WHAT NEEDS TO BE DONE: Copy the entire listing exactly.
━━━━
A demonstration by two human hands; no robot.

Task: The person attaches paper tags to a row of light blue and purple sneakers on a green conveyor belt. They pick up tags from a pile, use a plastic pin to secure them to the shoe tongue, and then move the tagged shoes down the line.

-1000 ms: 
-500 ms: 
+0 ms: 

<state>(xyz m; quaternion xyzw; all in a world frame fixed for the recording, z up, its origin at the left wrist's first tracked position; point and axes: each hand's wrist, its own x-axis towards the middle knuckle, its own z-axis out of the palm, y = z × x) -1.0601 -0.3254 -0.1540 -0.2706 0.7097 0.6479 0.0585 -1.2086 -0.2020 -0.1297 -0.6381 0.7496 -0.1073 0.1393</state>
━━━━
WRITTEN SOLUTION:
A demonstration by two human hands; no robot.

Task: The person attaches paper tags to a row of light blue and purple sneakers on a green conveyor belt. They pick up tags from a pile, use a plastic pin to secure them to the shoe tongue, and then move the tagged shoes down the line.

-1000 ms: 
-500 ms: 
+0 ms: 

<state>(xyz m; quaternion xyzw; all in a world frame fixed for the recording, z up, its origin at the left wrist's first tracked position; point and axes: each hand's wrist, its own x-axis towards the middle knuckle, its own z-axis out of the palm, y = z × x) -1.0601 -0.3254 -0.1540 -0.2706 0.7097 0.6479 0.0585 -1.2086 -0.2020 -0.1297 -0.6381 0.7496 -0.1073 0.1393</state>

The exercise concludes with that.